Did the Germans, who have embarked on a synodal path that has led to demands for progressive ecclesial changes, influence the Swiss?

Bishop Morerod denies this, saying the German model “sometimes leaves him a little perplexed”.

Rather, observers see the recent developments in the LGF diocese as part of a culture of participation that is deeply rooted in Switzerland and in Protestantism, which is omnipresent in this part of John Calvin’s adopted country.

Over the past 15 years, lay people in the Diocese of Lausanne, Geneva and Fribourg have already been part of teams responsible for pastoral units (parish clusters).
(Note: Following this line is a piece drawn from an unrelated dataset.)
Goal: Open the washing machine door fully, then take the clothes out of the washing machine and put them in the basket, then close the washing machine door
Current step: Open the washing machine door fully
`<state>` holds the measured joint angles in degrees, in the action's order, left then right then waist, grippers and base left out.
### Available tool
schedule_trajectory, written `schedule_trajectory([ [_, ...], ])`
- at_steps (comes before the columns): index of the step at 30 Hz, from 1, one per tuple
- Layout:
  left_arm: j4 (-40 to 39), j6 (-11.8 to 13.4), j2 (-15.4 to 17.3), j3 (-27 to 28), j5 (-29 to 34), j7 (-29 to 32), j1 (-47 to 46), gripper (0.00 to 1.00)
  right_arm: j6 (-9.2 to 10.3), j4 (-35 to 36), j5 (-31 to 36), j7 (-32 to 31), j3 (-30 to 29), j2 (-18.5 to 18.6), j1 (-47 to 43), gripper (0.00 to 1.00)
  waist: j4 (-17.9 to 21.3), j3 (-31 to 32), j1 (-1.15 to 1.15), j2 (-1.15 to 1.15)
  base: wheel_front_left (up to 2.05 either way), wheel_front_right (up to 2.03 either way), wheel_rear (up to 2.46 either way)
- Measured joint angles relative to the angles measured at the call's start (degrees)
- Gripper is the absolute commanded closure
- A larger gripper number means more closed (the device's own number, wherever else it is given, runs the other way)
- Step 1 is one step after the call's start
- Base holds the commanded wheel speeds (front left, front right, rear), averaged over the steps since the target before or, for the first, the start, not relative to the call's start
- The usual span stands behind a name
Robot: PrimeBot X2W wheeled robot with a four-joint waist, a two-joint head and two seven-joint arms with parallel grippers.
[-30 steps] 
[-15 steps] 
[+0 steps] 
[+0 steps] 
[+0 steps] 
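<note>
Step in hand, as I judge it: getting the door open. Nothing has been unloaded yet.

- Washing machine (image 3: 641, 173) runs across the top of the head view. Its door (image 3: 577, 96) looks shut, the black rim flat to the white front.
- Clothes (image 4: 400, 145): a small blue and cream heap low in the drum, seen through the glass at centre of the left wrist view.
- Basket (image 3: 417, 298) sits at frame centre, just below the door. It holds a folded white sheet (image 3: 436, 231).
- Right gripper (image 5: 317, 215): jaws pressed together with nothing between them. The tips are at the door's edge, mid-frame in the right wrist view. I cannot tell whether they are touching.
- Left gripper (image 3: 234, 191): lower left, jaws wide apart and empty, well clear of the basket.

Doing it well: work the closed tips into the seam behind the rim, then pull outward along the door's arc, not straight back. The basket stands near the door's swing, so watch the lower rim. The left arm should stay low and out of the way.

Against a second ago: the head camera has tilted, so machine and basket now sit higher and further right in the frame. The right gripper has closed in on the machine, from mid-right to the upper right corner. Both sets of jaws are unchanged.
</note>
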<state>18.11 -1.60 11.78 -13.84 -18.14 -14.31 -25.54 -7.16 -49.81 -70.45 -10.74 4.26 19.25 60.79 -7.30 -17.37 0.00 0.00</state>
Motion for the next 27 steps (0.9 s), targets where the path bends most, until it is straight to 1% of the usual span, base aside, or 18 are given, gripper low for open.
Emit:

They are also responsible for the federations in charge of interfacing between the Church and the State, which contributes — differently, depending on the canton — to the financing of pastoral work and worship.

Bishop Morerod says he would like to see all the baptized participate more fully in the life of the Church.

In particular, he supports the Network of Women in the Church, which has been active in Switzerland since 2019.

But he does not hide the fact that his recent decisions have also been motivated by more pragmatic considerations.

For example, he now sees his most competent priests “doing a job as priests”; that is, “developing pastoral units rather than being assigned to organizational tasks”.

The implication, of course, is that this is not the case when priests serve as episcopal vicars.

An “experiment” for export?

These “pastoral units” are precisely one of the elements of the reorganization underway.

Faced with the decline in religious practice, the local Church intends to give up covering the entire territory in favor of islands that have become “unavoidable”, according to Bishop Morerod.

At the end of 2020, he publicly declared that his diocese no longer needed so many foreign priests, a move that angered some.

In any case, Catholics of the diocese will have a chance to better appropriate — and extend — these changes during a synodal process that will begin in the autumn.

Also in the autumn, the diocesan phase of the Synod of Bishops’ next assembly on synodality will get underway throughout the universal Church.

The bishop believes this coincidence will likely encourage many Catholics in the LGF dioceses to get involved in this local process.

Will these experiments be “exportable” elsewhere?

Everyone recognizes that such changes, especially the hiring of more lay people, require financial resources.

And while the Diocese of Lausanne, Geneva and Fribourg is not the richest in Switzerland, it has more resources than the average diocese in many other parts of the world.